Juice: Part Four

This accurately displays how I felt yesterday afternoon and evening.  My cravings for food and cigarettes had completely joined forces to turn me into a monstrously irritable cunt.  (Sorry ladies, I tried to find another word that was as effective in describing my mood and behavior but it doesn’t exist.)

Soon I realized that I was slowly transforming into one of the poodles that I had threatened to rip in half.  I was going from terrier (terror?) to poodle in 3.5.  It was apparent that something had to give - either the fast or the cigarettes.  I caved and went with the cigarettes knowing that it would immediately ease one of the cravings and allow me to continue with the fast.  If I had dropped the fast I would have still been craving a cigarette.
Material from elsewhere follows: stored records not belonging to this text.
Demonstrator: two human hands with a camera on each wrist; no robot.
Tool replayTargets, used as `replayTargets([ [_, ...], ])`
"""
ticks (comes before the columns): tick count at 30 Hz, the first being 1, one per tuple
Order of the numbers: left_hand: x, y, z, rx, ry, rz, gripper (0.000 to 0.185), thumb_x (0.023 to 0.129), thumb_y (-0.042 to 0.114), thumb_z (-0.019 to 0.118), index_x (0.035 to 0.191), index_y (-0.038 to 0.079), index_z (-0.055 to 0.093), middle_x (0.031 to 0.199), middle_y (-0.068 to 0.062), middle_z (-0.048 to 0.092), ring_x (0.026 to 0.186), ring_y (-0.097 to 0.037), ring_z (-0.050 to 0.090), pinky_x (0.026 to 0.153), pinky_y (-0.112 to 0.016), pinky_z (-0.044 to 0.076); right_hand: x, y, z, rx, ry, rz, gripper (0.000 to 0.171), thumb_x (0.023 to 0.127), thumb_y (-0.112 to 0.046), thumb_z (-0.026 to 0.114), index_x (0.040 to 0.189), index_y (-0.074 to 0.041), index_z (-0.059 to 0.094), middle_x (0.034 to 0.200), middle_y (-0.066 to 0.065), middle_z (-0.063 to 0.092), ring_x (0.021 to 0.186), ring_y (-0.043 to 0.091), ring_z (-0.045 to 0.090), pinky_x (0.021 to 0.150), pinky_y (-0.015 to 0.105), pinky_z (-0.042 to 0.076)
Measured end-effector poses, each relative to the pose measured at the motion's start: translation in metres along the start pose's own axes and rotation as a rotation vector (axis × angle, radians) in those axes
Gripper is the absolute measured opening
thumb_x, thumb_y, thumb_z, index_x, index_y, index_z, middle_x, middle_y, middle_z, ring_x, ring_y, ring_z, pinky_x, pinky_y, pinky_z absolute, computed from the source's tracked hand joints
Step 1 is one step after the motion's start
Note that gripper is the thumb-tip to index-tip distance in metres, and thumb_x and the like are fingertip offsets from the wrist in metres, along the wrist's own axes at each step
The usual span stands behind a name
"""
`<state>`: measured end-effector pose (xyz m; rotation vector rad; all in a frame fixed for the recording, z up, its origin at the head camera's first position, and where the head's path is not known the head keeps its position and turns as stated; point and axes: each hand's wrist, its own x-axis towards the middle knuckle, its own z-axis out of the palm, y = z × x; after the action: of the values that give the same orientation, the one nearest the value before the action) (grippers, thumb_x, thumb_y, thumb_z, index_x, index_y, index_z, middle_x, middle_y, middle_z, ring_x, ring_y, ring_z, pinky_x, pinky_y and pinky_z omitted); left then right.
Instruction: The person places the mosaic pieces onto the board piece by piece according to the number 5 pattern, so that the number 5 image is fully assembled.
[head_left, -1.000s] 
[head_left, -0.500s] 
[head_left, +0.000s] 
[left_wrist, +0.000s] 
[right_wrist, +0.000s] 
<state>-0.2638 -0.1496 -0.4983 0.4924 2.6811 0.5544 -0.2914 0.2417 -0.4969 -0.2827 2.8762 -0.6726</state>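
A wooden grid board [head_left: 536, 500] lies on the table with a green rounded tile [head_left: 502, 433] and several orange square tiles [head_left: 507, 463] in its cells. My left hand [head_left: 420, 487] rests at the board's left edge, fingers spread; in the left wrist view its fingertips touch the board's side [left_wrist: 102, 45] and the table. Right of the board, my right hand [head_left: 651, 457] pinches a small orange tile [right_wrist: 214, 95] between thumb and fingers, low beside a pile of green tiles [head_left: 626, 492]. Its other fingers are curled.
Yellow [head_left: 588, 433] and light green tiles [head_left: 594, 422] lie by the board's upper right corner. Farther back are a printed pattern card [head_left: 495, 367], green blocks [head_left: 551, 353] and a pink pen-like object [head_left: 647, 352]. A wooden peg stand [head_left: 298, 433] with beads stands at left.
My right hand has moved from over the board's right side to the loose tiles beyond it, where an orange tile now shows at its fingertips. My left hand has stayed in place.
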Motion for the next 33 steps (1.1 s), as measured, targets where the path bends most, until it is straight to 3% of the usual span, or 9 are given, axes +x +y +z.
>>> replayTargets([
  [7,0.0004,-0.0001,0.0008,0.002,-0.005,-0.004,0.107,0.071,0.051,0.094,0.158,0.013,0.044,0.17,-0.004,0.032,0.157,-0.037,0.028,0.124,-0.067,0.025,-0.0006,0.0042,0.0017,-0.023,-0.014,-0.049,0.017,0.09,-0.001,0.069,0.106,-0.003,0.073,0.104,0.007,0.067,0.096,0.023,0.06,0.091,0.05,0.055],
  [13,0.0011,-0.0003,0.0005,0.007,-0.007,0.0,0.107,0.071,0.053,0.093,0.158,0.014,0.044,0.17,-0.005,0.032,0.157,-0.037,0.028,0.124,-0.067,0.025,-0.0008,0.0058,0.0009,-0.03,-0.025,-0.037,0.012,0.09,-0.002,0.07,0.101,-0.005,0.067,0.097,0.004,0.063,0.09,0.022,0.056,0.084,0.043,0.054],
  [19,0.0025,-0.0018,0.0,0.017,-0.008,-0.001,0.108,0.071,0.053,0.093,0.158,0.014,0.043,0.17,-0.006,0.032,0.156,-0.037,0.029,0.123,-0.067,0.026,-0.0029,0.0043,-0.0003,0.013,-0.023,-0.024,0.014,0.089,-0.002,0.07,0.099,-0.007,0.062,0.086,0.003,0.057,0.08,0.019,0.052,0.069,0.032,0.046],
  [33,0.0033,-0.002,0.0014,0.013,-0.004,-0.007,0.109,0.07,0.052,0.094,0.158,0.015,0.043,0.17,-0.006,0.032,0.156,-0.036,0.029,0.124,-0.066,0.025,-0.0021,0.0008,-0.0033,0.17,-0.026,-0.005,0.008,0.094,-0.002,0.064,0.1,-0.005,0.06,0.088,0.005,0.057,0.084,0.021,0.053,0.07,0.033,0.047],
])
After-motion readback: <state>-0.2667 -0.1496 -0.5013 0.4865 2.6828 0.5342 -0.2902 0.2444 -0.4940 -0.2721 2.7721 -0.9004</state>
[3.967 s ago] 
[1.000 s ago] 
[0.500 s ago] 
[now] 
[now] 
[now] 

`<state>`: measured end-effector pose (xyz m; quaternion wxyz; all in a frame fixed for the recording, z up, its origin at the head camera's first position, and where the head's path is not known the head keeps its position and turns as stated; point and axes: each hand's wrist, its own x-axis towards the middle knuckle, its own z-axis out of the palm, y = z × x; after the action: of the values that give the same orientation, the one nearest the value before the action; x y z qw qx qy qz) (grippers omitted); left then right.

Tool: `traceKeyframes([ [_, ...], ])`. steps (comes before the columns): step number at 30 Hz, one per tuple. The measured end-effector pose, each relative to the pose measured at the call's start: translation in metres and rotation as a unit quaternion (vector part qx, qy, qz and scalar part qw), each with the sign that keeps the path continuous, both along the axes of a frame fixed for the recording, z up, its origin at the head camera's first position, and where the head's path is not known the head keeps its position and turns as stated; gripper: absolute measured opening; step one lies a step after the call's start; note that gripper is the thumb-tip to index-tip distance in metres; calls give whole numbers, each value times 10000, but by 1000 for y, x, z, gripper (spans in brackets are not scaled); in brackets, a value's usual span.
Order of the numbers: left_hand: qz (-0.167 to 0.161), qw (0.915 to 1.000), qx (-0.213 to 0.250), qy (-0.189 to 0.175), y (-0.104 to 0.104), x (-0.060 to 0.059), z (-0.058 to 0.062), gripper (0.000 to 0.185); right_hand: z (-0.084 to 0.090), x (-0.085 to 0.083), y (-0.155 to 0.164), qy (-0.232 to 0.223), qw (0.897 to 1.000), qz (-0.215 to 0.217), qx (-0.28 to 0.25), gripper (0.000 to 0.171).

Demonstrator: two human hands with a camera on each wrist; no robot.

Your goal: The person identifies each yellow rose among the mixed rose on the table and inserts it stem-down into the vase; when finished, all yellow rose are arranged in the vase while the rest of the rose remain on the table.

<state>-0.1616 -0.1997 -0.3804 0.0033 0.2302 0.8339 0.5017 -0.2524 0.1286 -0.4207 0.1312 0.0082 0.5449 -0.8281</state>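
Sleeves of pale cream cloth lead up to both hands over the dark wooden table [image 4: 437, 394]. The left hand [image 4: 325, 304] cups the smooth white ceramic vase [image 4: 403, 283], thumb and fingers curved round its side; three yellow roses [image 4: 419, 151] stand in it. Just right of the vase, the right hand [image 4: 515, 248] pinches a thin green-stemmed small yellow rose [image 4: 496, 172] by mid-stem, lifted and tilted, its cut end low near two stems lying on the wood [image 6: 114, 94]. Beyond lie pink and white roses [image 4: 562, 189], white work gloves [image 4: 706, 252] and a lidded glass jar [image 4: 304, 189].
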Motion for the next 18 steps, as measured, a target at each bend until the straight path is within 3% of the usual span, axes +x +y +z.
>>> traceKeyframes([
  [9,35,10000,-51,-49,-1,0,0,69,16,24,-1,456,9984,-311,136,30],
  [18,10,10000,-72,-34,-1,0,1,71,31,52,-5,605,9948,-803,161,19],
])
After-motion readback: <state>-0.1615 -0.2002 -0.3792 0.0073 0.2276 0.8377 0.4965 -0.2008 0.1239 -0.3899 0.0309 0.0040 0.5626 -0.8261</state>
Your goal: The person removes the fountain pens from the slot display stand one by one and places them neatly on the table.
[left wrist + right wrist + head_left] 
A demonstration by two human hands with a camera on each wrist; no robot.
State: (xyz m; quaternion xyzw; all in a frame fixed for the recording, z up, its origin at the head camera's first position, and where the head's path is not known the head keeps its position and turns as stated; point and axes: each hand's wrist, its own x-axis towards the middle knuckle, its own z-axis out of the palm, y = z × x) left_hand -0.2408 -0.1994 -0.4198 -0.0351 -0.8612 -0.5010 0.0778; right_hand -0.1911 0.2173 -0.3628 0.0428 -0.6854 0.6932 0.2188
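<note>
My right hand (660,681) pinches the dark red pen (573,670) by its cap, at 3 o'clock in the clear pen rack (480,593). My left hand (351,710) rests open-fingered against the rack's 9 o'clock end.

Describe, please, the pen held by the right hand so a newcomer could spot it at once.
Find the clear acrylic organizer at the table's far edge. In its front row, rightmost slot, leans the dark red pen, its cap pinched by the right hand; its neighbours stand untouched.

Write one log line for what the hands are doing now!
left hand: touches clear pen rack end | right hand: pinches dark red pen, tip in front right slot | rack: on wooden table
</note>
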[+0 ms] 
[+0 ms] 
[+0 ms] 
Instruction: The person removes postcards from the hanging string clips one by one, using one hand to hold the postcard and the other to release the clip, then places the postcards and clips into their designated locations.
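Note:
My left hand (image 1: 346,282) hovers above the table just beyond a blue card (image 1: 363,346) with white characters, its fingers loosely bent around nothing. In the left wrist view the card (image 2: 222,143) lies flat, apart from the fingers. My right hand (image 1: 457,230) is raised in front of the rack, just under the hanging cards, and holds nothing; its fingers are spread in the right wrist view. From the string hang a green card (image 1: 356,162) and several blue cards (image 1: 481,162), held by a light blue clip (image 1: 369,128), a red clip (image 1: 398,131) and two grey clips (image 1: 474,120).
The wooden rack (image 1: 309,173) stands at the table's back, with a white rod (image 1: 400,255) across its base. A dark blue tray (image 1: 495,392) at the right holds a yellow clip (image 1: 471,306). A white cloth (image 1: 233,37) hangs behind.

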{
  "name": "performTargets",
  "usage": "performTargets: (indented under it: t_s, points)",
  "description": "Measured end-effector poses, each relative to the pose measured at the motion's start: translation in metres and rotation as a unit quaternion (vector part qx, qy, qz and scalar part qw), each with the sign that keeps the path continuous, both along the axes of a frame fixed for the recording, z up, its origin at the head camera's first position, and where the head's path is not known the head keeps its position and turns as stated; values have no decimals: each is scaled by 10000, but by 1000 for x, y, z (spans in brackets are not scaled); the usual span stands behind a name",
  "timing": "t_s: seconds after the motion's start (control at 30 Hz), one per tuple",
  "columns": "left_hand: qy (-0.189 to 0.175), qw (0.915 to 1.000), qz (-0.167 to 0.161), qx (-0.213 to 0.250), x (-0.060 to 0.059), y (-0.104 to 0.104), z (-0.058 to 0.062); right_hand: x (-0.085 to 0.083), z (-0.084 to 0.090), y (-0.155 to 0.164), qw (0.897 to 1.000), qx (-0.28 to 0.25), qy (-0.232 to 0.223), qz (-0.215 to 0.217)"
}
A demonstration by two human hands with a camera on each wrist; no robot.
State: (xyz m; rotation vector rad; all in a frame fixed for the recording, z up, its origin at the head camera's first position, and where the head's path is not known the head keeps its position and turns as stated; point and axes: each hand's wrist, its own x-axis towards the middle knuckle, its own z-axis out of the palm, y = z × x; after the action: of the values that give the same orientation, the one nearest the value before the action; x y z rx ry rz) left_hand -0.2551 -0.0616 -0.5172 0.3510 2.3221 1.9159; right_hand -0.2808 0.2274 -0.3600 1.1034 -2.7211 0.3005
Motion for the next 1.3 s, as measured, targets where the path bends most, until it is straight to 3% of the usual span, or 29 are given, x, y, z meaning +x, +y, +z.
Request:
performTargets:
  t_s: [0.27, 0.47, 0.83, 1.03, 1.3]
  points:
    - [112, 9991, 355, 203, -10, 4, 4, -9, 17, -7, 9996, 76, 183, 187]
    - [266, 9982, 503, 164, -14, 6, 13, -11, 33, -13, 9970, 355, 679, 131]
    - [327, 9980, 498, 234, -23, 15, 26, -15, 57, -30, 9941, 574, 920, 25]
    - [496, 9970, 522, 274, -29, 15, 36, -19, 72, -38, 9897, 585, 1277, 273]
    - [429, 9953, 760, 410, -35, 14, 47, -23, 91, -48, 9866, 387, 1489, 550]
Sure, I felt guilty but I also felt one hundred times better.  I decided that I could stick with the fast - that I’d go to bed early and wake up early feeling alive and one with the world.  I was positive!  I was looking at the fast, not as a challenge, but as an enlightening experience.  It was almost peace-of-mind - everything was going to be sunshine and rainbows and unicorn shit.

And then I slept.  And had the nightmare to end all nightmares.  I can’t even go into detail because it was that fucking disturbing.  Trust me, I debated - there’s so much twisted humor to be shared - but I can’t bring myself to relive the, well, nightmare.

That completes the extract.